__Exercise brief__:
Go through the records and set each one down exactly, skipping any picture.

╔══

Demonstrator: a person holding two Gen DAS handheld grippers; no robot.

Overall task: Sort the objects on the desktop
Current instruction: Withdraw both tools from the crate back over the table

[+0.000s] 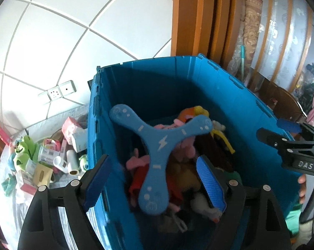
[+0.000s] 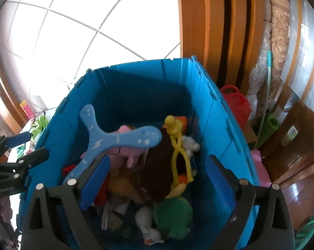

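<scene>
While both claws hang over the blue crate (image 1: 148, 79) | left claw (image 1: 154, 179): spread wide, nothing gripped | right claw (image 2: 157, 183): spread wide, nothing gripped | blue three-armed boomerang (image 1: 157, 145): free, above the plush toys (image 2: 125, 150) inside crate | boxes and green toys (image 1: 42, 158): left of crate, on the desk

Both wrist cameras look steeply down at close range into the same bin (image 1: 136, 87) (image 2: 136, 87), one from each side.
</scene>
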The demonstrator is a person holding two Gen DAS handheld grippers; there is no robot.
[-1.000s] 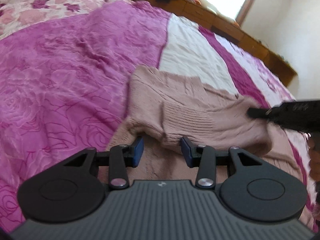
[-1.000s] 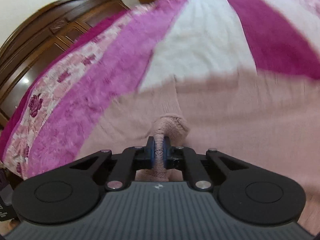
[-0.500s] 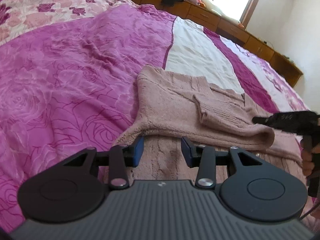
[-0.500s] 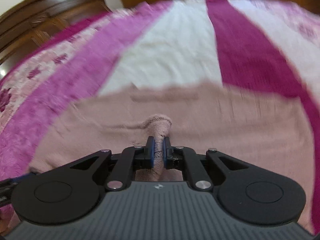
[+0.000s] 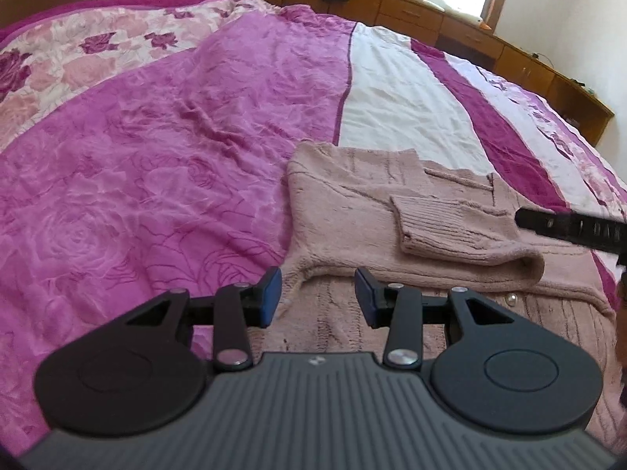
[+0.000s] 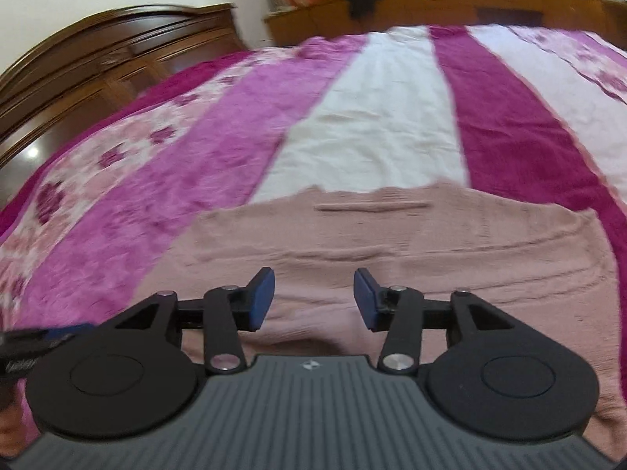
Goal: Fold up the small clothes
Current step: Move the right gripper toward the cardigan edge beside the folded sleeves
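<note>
A dusty-pink knitted sweater [image 5: 352, 203] lies flat on the bed, with one ribbed sleeve [image 5: 450, 231] folded across its body. My left gripper [image 5: 316, 297] is open just above the sweater's near edge, nothing between its blue pads. In the right wrist view the same sweater [image 6: 392, 250] fills the foreground, and my right gripper [image 6: 313, 299] hovers open over it, holding nothing. The right gripper's black finger [image 5: 568, 229] pokes in from the right edge of the left wrist view, beside the folded sleeve.
The bed is covered by a magenta, white and floral striped blanket [image 5: 156, 156]. A dark wooden headboard [image 6: 98, 66] stands at the left. Low wooden cabinets [image 5: 450, 23] with clothes on top line the far wall under a bright window.
My right gripper has let go of the sleeve it was shut on and now stands open. The sleeve lies folded over the sweater. Both grippers have pulled back a little.
</note>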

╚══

__Exercise response__:
Demonstrator: a person holding two Gen DAS handheld grippers; no robot.

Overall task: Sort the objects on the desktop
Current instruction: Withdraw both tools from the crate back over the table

[+0.000s] 
[+0.000s] 

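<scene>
While both claws hang over the blue crate (image 1: 148, 79) | left claw (image 1: 154, 179): spread wide, nothing gripped | right claw (image 2: 157, 183): spread wide, nothing gripped | blue three-armed boomerang (image 1: 157, 145): free, above the plush toys (image 2: 125, 150) inside crate | boxes and green toys (image 1: 42, 158): left of crate, on the desk

Both wrist cameras look steeply down at close range into the same bin (image 1: 136, 87) (image 2: 136, 87), one from each side.
</scene>
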The demonstrator is a person holding two Gen DAS handheld grippers; there is no robot.
[-1.000s] 
[-1.000s] 
[-0.500s] 
[-0.500s] 
[+0.000s] 
[+0.000s] 
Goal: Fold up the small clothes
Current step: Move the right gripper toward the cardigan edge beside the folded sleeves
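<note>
A dusty-pink knitted sweater [image 5: 352, 203] lies flat on the bed, with one ribbed sleeve [image 5: 450, 231] folded across its body. My left gripper [image 5: 316, 297] is open just above the sweater's near edge, nothing between its blue pads. In the right wrist view the same sweater [image 6: 392, 250] fills the foreground, and my right gripper [image 6: 313, 299] hovers open over it, holding nothing. The right gripper's black finger [image 5: 568, 229] pokes in from the right edge of the left wrist view, beside the folded sleeve.
The bed is covered by a magenta, white and floral striped blanket [image 5: 156, 156]. A dark wooden headboard [image 6: 98, 66] stands at the left. Low wooden cabinets [image 5: 450, 23] with clothes on top line the far wall under a bright window.
My right gripper has let go of the sleeve it was shut on and now stands open. The sleeve lies folded over the sweater. Both grippers have pulled back a little.
</note>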

The answer is finished.